The coach breaks skills down into sub-skills and trains the apprentice in each of the sub-skills , and then trains the apprentice to combine the sub-skills

(1) The coach says: Do-X … the apprentice tries to do X. 
(2) The coach tells the apprentice whether they did X, or how well or badly they did X 
(3) repeat

Notice that the apprentice does not know whether they are doing X or not, or doing it correctly, or doing it well or doing it badly — apart from the say-so of the coach.

https://thort.space/journey/110898789587140112950_5587971339654183211_6886495592041384105/5

Elaboration of being embedded in the world

We are coupled with the world … the world gives us continuous feedback in respect of the consequences and outcomes of our actions.

At one time you couldn’t do it … now you have to really concentrate or pay attention to not do it !

https://thort.space/journey/110898789587140112950_5587971339654183211_6886495592041384105/6

As far as human beings are concerned, the world is not usually composed of objects ( substances ) at all … its composed of TOOLS
( and other-people — which is a whole other conversation )

Tools become transparent as we become familiar with them and how to use them ie. as we become more skilful.

Think of the clutch pedal on a manual-geared car or the door handle you used to enter the room you’re sat in. Tools withdraw from our conscious awareness as we become familiar and competent with their use. Tools and skill withdraw from our conscious awareness and become part of the tacit-knowledge taken-for-granted background against which is becomes possible to follow a rule or an instruction.

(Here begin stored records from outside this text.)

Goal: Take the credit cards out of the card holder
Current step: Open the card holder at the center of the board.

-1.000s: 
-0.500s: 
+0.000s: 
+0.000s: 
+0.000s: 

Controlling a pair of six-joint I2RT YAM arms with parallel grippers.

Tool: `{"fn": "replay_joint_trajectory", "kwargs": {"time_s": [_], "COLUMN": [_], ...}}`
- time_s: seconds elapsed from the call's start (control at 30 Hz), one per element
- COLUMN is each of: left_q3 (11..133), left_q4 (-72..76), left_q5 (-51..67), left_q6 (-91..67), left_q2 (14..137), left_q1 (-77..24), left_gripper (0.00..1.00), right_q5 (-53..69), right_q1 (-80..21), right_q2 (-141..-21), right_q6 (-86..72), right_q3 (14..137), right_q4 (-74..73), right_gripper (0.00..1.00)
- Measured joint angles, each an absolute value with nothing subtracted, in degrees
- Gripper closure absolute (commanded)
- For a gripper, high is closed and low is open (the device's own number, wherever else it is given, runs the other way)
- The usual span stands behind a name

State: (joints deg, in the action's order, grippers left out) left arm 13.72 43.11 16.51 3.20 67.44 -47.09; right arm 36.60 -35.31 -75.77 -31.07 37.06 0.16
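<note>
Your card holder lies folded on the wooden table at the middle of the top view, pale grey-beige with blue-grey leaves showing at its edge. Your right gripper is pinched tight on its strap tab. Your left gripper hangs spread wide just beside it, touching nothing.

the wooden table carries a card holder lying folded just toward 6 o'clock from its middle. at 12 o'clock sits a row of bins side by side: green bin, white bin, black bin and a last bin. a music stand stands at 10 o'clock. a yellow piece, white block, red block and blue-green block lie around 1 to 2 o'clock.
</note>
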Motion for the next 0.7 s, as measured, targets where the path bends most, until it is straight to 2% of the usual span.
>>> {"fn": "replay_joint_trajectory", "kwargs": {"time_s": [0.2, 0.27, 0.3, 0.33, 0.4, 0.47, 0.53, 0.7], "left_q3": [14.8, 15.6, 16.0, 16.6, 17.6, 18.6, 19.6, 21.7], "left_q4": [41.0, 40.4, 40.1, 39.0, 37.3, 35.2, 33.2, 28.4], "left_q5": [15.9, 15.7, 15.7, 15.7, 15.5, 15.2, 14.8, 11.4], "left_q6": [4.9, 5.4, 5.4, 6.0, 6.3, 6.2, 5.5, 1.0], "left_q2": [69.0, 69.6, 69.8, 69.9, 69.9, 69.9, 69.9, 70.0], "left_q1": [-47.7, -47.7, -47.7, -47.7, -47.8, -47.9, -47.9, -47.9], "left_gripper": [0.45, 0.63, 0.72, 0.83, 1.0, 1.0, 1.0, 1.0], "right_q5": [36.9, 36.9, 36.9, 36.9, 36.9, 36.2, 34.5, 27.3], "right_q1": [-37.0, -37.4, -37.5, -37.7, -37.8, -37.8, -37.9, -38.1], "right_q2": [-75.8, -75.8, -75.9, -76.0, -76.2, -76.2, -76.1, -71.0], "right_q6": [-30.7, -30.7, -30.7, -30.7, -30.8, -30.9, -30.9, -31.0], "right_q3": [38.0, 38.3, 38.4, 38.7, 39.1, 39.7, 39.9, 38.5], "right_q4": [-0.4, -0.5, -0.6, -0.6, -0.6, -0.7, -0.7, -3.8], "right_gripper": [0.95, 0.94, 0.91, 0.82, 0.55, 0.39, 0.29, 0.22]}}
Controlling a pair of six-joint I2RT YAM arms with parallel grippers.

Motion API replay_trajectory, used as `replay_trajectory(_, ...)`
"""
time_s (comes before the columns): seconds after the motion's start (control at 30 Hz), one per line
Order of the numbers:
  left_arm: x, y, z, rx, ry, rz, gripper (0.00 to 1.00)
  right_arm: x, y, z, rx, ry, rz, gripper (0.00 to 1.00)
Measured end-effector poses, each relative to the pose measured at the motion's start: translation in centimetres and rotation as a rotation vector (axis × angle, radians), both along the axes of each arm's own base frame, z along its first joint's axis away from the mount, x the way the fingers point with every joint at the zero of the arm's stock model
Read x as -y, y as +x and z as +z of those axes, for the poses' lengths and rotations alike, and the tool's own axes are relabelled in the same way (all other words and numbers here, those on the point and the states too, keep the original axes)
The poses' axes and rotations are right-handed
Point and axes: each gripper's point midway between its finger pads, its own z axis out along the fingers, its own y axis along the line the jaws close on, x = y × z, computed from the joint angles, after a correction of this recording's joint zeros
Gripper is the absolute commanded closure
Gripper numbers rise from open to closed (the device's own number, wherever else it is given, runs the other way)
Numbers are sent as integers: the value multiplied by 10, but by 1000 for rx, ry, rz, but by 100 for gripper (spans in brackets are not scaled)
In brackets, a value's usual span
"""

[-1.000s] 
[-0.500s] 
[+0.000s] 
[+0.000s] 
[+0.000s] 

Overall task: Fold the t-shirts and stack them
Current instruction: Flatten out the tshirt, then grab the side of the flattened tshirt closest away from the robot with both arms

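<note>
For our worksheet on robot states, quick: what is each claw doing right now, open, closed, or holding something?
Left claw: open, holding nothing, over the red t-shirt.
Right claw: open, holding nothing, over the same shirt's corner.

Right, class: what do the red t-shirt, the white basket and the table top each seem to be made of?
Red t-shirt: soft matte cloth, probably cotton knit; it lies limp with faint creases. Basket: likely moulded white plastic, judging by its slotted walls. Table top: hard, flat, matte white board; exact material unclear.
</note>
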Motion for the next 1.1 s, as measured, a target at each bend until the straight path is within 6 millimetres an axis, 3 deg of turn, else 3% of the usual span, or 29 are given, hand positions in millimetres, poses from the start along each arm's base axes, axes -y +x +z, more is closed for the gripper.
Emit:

https://thort.space/journey/110898789587140112950_5587971339654183211_6886495592041384105/7

The world we each get to live in is a function of the skills we have.

The primary connection between the humans and the world is not via perception or via cognition or even some combination thereof … it is via SKILL.

To be clearer, it is a mistake to speak of a connection between humans and the world, because humans arise first always already in the world and as that world.

Skills (like tools) are transparent
We are typically not able to say what rules we are following when skilfully dealing with the world in a particular way. 
When learning a new skill we try to apply rules , but rules only take us so far.

We are in any case not able to capture the entirety of a skill in a finite set of rules. How to specify how and when a given rule is to be applied requires another rule which leads to an infinite regress of rules that are required to explicate the application of other rules.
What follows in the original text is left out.